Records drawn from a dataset
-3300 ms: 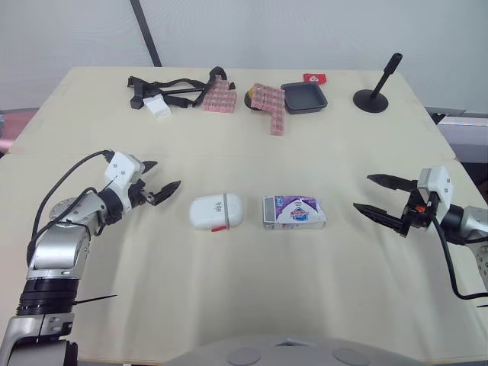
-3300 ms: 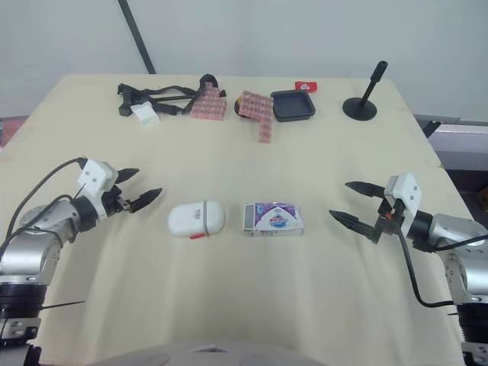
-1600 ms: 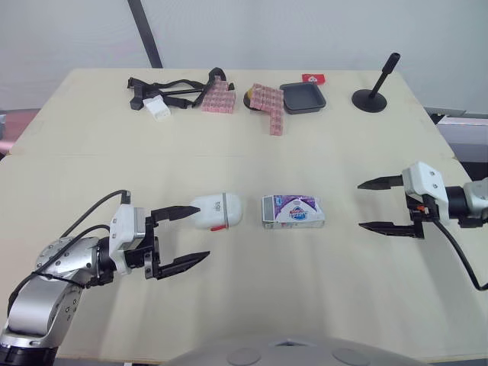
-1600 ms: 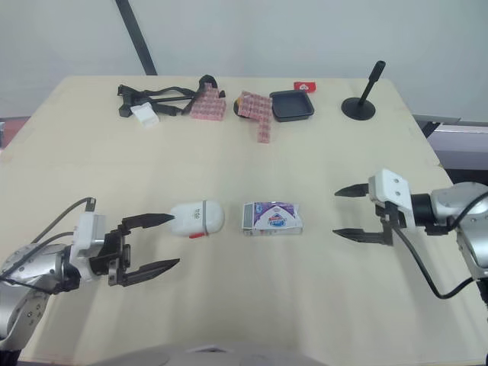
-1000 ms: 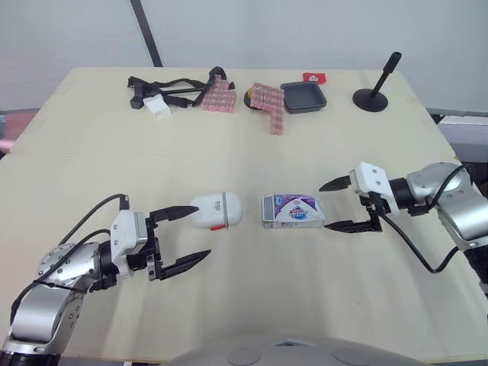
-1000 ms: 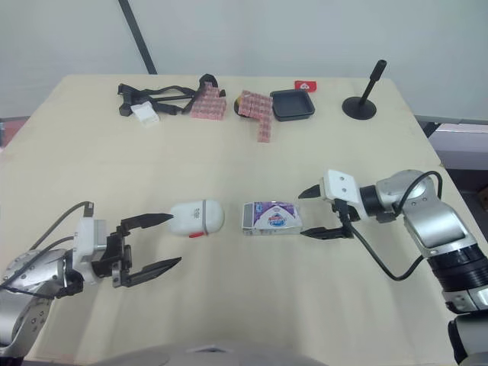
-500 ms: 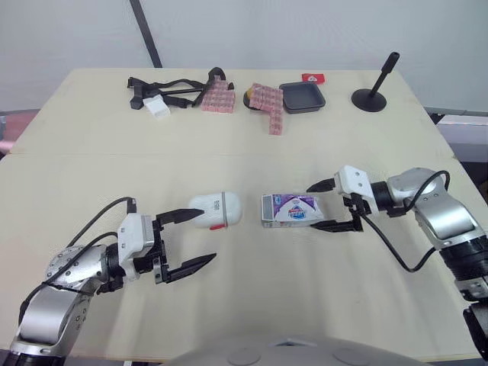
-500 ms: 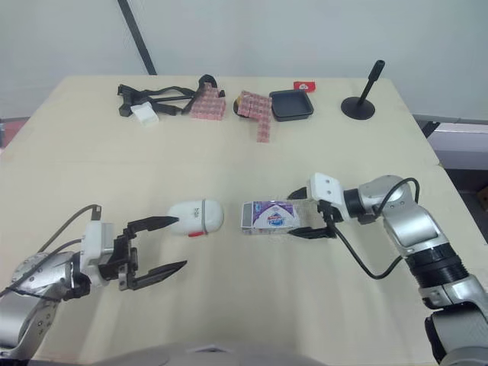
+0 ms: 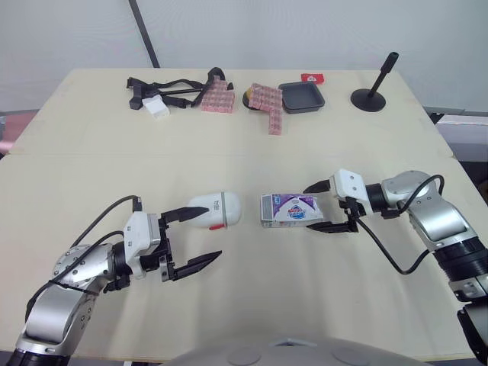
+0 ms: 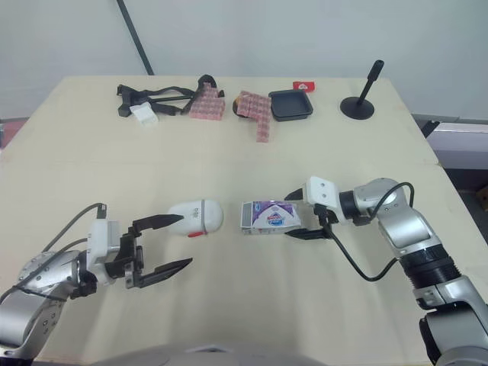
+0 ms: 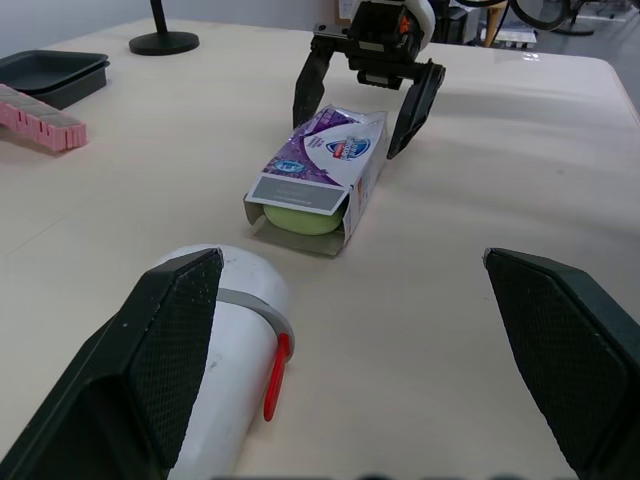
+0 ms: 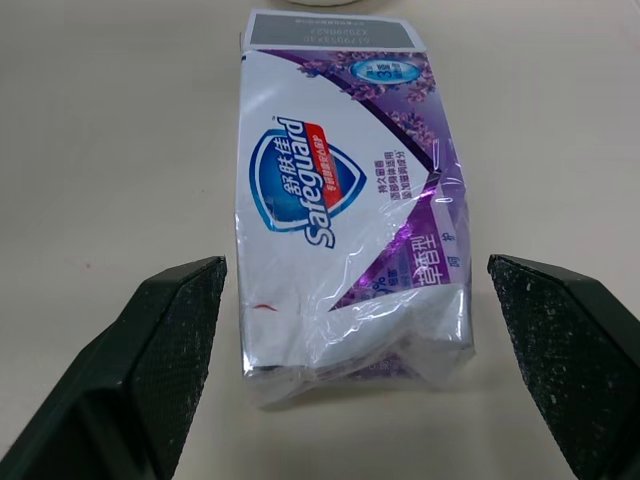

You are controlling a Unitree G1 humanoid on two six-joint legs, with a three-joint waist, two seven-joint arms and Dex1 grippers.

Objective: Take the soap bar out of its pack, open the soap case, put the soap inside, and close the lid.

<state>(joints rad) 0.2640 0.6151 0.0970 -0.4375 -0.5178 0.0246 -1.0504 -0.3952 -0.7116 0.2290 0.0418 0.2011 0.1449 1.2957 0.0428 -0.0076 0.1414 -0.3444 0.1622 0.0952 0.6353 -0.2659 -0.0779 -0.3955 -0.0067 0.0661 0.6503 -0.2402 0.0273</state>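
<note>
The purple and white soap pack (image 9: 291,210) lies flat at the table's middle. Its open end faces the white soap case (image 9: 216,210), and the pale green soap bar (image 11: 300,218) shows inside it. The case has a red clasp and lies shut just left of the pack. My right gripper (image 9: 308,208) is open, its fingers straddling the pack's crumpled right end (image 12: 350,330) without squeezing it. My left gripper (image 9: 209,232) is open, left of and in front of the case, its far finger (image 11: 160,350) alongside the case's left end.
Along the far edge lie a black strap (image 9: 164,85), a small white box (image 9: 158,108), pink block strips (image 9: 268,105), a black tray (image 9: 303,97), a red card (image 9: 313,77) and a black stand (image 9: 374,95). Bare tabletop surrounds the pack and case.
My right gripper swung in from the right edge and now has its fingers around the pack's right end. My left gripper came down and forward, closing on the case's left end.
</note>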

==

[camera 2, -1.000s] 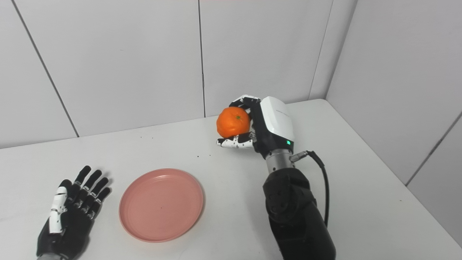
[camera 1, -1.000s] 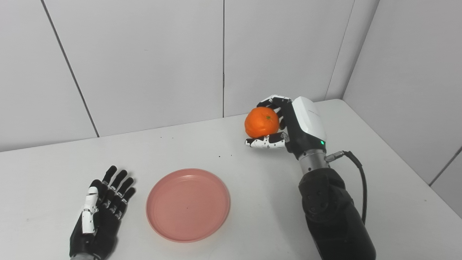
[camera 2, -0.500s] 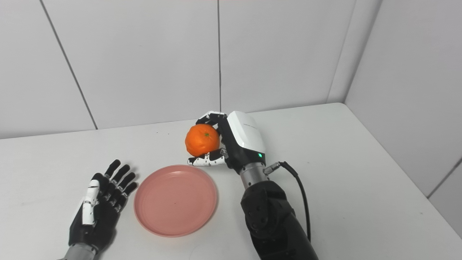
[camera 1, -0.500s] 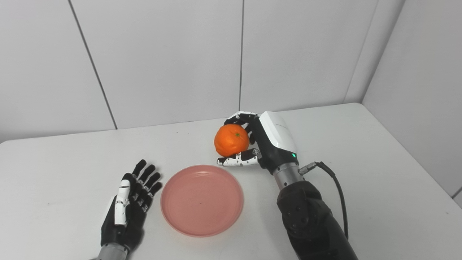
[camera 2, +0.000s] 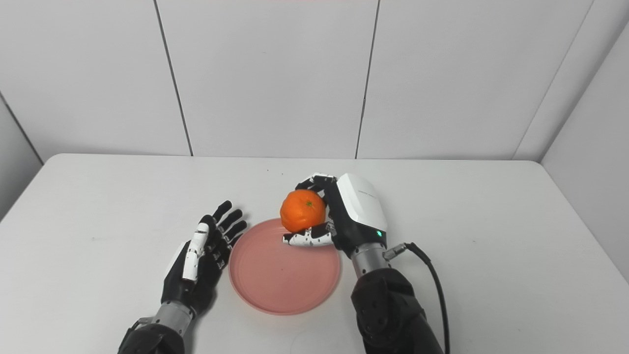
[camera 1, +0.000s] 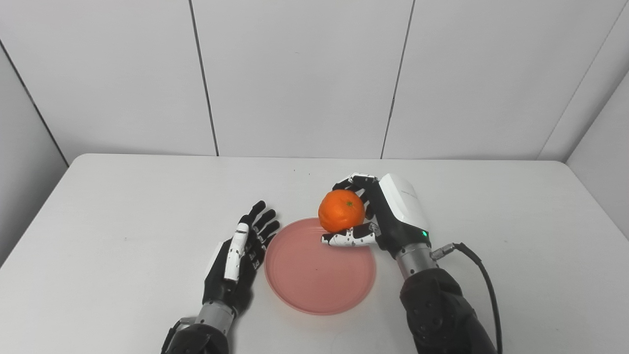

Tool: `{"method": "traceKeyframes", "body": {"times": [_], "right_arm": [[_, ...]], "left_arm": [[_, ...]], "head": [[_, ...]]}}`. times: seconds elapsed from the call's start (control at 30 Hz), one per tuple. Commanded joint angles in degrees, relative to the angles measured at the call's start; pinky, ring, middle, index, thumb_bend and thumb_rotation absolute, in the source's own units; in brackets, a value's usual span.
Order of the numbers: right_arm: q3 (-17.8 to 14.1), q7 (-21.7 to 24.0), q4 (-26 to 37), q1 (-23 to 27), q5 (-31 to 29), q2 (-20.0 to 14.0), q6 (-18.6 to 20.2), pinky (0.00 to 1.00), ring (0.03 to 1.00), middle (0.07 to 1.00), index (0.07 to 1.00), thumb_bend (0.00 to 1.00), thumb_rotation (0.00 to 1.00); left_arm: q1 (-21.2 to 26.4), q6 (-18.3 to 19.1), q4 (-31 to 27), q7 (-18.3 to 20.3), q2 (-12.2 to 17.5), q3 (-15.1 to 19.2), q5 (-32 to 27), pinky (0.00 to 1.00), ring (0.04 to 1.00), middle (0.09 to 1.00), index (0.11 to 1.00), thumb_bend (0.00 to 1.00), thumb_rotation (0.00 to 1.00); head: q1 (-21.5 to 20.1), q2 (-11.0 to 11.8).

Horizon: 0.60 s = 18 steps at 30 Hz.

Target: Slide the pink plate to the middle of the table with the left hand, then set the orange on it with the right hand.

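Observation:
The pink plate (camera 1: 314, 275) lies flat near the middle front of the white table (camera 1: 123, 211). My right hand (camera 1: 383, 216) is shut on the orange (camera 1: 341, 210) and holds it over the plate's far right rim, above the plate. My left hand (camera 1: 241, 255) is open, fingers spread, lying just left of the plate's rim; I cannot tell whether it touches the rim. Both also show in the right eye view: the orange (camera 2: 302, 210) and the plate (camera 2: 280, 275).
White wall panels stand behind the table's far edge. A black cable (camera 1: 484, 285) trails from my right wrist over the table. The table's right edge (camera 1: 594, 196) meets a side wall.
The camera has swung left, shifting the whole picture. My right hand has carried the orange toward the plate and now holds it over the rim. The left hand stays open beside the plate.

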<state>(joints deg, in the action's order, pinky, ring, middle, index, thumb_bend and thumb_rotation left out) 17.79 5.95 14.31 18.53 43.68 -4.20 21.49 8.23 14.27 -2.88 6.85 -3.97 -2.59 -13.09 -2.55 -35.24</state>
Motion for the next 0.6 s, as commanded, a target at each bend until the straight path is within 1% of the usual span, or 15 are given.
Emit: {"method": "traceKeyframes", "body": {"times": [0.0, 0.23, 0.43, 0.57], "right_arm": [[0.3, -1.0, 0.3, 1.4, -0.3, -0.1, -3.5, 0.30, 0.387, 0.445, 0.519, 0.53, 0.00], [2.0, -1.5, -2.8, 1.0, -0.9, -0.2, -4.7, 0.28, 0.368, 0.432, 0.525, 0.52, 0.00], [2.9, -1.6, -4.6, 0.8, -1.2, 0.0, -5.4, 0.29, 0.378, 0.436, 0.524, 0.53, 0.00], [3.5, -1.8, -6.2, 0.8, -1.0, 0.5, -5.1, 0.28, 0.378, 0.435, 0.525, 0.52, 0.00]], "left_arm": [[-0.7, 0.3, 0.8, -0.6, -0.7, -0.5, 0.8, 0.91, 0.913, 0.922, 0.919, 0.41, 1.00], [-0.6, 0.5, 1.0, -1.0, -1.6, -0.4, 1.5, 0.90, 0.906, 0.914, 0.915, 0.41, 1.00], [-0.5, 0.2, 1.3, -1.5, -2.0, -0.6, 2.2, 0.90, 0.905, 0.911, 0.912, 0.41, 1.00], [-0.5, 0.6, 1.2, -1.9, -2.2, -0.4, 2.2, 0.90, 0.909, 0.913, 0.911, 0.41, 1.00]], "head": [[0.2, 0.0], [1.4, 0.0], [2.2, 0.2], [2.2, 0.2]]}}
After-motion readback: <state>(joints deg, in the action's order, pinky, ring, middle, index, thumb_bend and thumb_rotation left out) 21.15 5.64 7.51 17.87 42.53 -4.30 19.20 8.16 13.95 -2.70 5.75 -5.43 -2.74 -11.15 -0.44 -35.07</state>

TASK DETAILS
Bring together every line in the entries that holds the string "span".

REPLY
Tool: `{"method": "traceKeyframes", "body": {"times": [_], "right_arm": [[_, ...]], "left_arm": [[_, ...]], "head": [[_, ...]]}}`. times: seconds elapsed from the call's start (control at 30 Hz), one per tuple. Commanded joint angles in degrees, relative to the angles measured at the call's start; pinky, ring, middle, index, thumb_bend and thumb_rotation absolute, in the source's own units; in brackets, a value's usual span.
Motion for the next 0.6 s, as commanded, a target at each bend until the straight path is within 1% of the usual span, or 15 are given.

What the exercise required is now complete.